EXERCISE DETAILS: In the listing, determine how many lines contain "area". The reply is that number alone.

THE DATA:
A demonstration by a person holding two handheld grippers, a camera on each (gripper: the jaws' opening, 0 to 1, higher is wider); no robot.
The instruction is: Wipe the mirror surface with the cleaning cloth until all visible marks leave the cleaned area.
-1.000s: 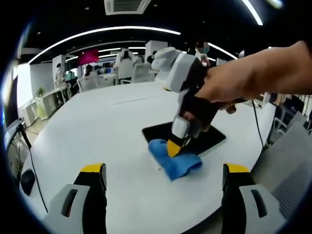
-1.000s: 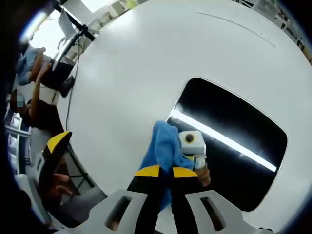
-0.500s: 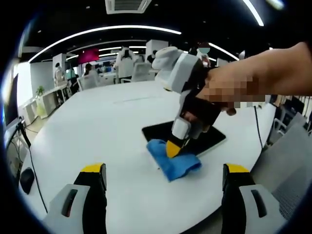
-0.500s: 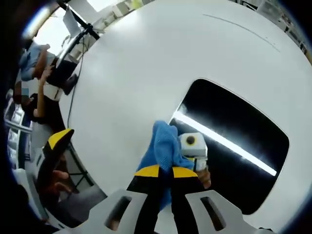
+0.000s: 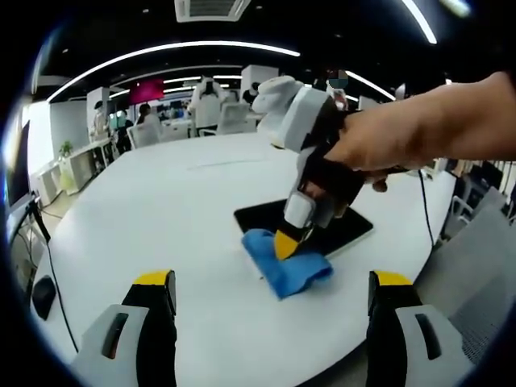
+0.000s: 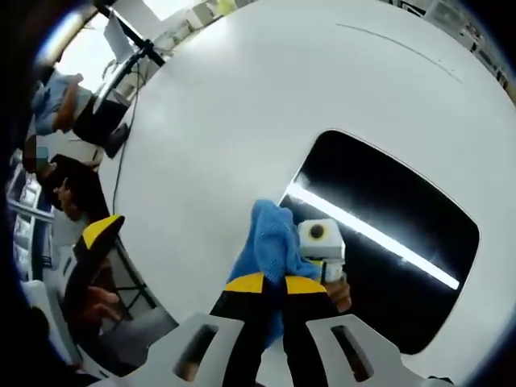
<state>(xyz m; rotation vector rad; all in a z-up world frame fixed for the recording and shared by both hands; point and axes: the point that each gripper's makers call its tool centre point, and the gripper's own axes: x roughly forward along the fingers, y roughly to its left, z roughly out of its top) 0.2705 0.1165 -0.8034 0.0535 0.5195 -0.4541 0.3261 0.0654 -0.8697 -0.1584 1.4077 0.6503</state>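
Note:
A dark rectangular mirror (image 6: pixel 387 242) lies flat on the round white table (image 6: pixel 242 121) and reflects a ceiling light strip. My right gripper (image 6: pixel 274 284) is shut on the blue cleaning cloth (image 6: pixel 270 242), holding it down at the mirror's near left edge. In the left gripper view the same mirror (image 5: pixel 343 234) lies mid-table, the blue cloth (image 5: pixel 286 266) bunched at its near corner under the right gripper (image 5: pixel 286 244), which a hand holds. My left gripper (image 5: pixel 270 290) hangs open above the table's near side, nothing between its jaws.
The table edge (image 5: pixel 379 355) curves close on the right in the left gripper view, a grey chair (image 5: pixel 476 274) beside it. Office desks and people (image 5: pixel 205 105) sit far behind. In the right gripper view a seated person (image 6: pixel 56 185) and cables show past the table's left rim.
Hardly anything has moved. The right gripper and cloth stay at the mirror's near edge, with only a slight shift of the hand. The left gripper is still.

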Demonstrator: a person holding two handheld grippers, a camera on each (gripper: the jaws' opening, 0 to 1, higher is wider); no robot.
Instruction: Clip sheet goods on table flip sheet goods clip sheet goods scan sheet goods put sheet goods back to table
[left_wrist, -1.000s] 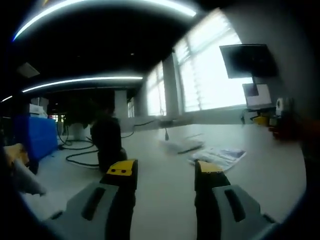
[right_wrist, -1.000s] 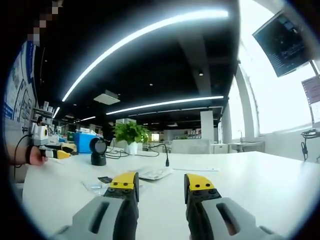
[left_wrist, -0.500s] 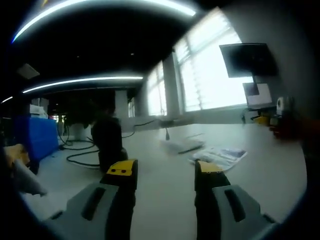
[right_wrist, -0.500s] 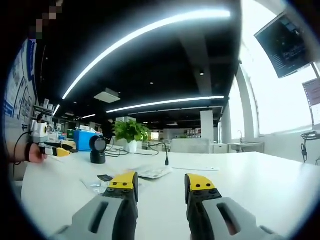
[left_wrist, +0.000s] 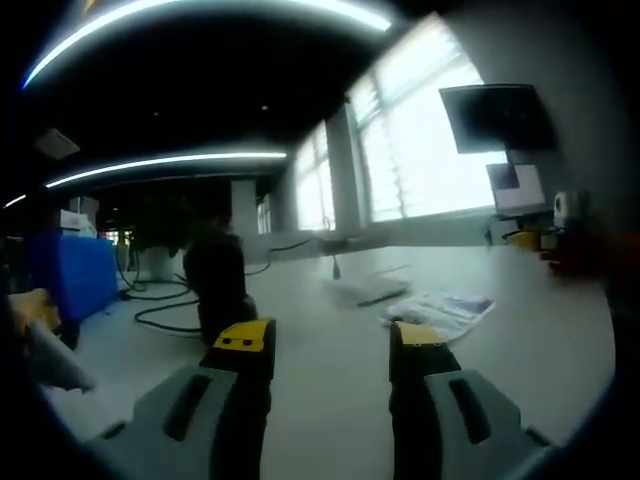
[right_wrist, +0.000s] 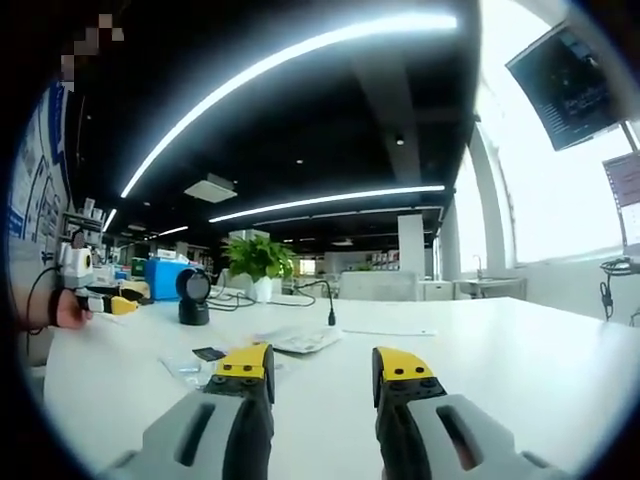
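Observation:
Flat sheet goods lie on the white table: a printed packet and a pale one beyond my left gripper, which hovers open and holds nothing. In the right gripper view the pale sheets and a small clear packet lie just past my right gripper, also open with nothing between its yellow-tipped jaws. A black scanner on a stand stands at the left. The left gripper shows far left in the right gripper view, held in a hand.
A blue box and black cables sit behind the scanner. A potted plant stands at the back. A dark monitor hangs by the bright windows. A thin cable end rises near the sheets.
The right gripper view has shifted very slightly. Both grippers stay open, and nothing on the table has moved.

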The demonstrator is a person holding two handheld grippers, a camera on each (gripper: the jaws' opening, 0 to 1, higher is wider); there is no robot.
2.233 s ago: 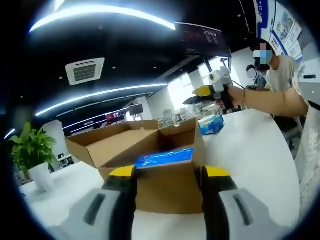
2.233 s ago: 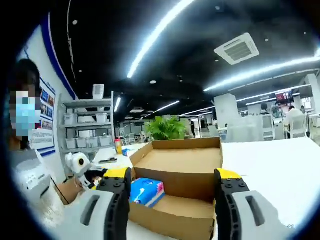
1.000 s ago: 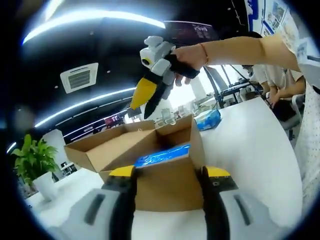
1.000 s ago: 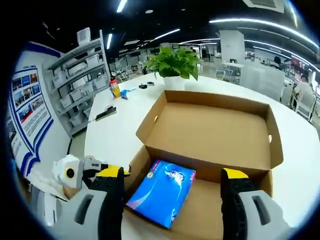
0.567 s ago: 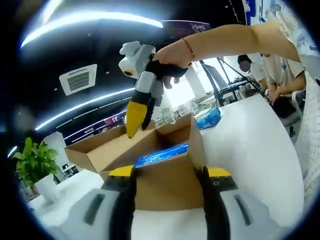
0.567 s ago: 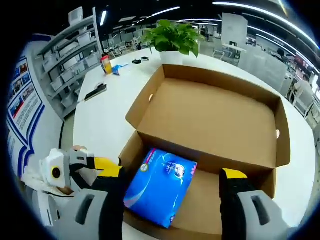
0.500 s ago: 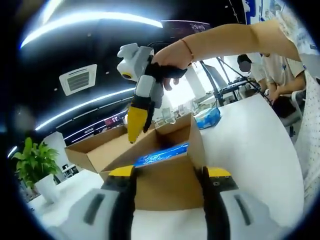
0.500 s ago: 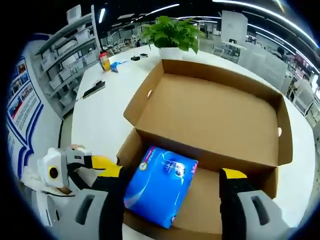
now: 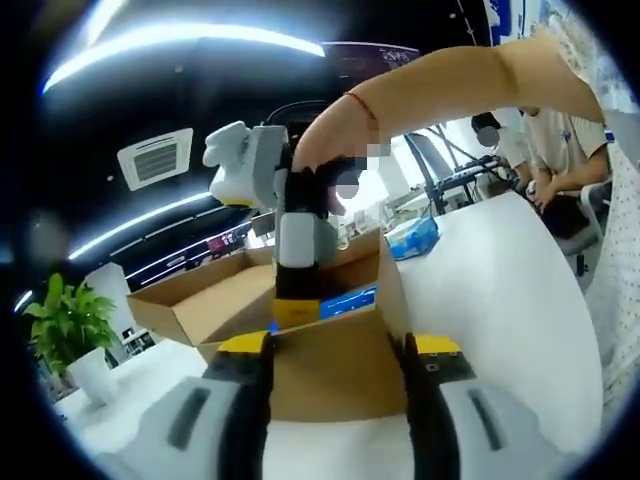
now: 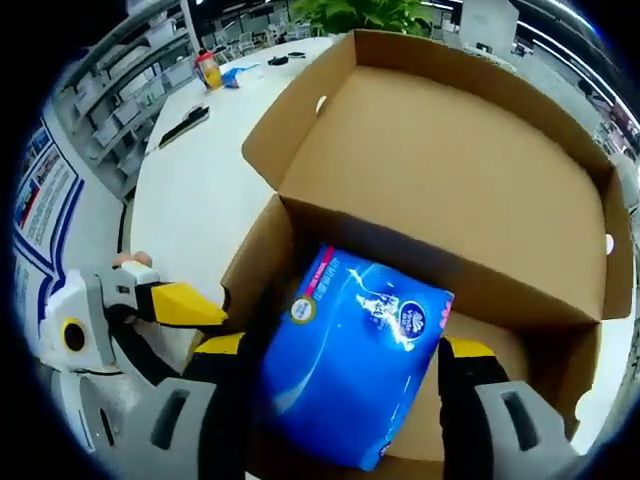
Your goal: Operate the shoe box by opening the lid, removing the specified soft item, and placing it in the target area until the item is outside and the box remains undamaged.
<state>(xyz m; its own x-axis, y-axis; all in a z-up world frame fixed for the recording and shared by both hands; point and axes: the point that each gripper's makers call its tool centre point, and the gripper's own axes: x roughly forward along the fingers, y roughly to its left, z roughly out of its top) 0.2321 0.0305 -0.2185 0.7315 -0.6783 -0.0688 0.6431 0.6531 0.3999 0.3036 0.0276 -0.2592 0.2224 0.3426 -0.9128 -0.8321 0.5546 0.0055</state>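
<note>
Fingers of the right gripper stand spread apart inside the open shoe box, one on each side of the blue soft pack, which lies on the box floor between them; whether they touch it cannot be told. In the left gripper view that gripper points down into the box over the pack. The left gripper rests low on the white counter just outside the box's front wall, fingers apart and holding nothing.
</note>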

WORKED SOLUTION: 2